From the listing below, output only the lines starting at the line that has "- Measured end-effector" and ending at the line that has "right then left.", exactly as they appear, ends included.

—————

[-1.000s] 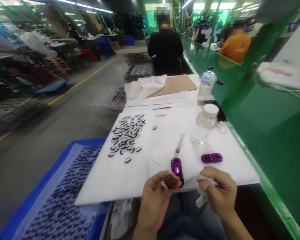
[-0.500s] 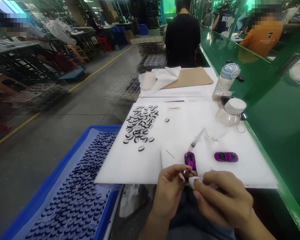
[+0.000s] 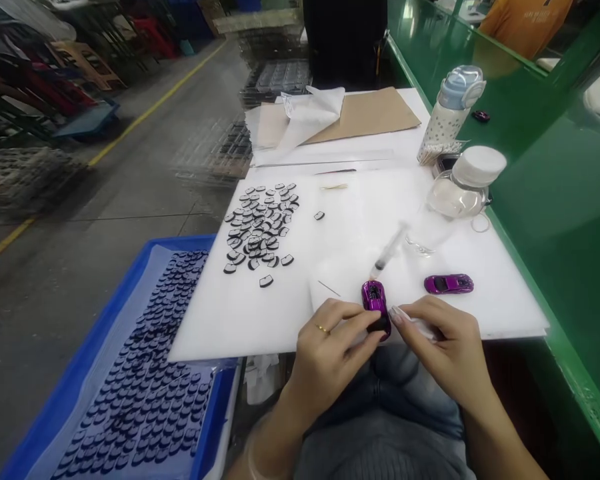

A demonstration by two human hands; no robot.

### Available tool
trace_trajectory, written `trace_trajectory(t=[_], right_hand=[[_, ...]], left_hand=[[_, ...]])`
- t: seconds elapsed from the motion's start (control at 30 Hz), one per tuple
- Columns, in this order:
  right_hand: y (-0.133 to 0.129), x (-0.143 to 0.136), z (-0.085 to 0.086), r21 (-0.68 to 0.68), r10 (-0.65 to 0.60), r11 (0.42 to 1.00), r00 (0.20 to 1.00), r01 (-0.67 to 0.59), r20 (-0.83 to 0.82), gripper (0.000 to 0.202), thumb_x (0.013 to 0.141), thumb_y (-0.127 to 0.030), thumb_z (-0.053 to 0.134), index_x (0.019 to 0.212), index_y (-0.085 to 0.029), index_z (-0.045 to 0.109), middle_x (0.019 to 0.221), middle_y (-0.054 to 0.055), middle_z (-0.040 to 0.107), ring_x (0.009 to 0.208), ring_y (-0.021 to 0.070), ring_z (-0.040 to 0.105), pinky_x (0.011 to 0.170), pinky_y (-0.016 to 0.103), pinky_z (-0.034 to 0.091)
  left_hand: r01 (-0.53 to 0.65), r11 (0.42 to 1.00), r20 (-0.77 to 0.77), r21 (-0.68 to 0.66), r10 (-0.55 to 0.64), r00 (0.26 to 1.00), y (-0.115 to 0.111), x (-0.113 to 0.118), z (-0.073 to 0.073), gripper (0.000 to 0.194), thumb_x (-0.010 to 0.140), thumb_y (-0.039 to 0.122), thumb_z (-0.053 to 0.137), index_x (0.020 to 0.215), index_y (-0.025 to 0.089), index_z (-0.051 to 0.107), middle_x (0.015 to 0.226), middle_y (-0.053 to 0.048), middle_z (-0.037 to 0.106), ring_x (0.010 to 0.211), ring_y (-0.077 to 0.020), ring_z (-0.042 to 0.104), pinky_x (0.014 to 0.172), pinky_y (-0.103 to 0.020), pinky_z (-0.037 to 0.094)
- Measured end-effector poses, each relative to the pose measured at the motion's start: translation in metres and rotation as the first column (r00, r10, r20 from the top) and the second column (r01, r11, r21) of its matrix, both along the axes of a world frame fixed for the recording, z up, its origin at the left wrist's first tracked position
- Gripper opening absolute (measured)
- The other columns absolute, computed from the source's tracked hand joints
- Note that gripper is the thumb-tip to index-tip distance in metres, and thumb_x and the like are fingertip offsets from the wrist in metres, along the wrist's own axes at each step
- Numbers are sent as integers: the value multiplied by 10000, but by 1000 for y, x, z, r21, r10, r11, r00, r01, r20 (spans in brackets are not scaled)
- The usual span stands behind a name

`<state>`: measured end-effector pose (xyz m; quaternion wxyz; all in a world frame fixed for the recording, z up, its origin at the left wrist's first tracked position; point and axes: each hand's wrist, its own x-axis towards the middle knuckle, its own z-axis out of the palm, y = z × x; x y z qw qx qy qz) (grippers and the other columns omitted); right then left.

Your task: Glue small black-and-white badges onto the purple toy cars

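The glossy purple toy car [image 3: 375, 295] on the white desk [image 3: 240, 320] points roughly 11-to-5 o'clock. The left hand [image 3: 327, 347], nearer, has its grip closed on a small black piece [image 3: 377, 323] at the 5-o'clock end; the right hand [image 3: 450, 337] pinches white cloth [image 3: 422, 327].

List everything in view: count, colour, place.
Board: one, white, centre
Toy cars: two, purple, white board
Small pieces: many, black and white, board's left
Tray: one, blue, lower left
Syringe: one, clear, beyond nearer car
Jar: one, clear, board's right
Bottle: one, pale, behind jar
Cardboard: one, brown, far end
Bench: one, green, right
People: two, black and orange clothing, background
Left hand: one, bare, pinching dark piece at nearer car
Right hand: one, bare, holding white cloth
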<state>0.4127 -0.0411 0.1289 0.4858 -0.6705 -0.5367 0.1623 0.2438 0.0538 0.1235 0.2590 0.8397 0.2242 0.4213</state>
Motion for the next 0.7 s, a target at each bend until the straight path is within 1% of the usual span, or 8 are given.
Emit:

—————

◆ Task response
- Measured end-effector poses, each relative to the pose measured at the motion's start: translation in metres and rotation as the first column (r00, r10, r20 from the top) and the second column (r01, r11, r21) of its matrix, both along the axes of a world frame fixed for the recording, z up, its origin at the left wrist's first tracked position
- Gripper opening absolute (measured)
- The other columns absolute, computed from the source's tracked hand joints
- Note that gripper is the thumb-tip to index-tip distance in metres, and thumb_x and the like are fingertip offsets from the wrist in metres, along the wrist's own axes at each step
- Numbers are sent as integers: the value multiplied by 10000, but by 1000 for y, x, z, r21, r10, r11, r00, r01, r20 (spans in brackets are not scaled)
- The usual span stands behind a name

`<state>`: measured end-effector pose (xyz m; quaternion wxyz; all in a world frame fixed for the recording, z up, its origin at the left wrist's first tracked position; point and axes: each hand's wrist, its own x-axis towards the middle knuckle, its own z-axis out of the palm, y = z × x; x y z qw qx qy qz) (grippers and the other columns omitted); right then left.

What was asked for in the exercise is now done.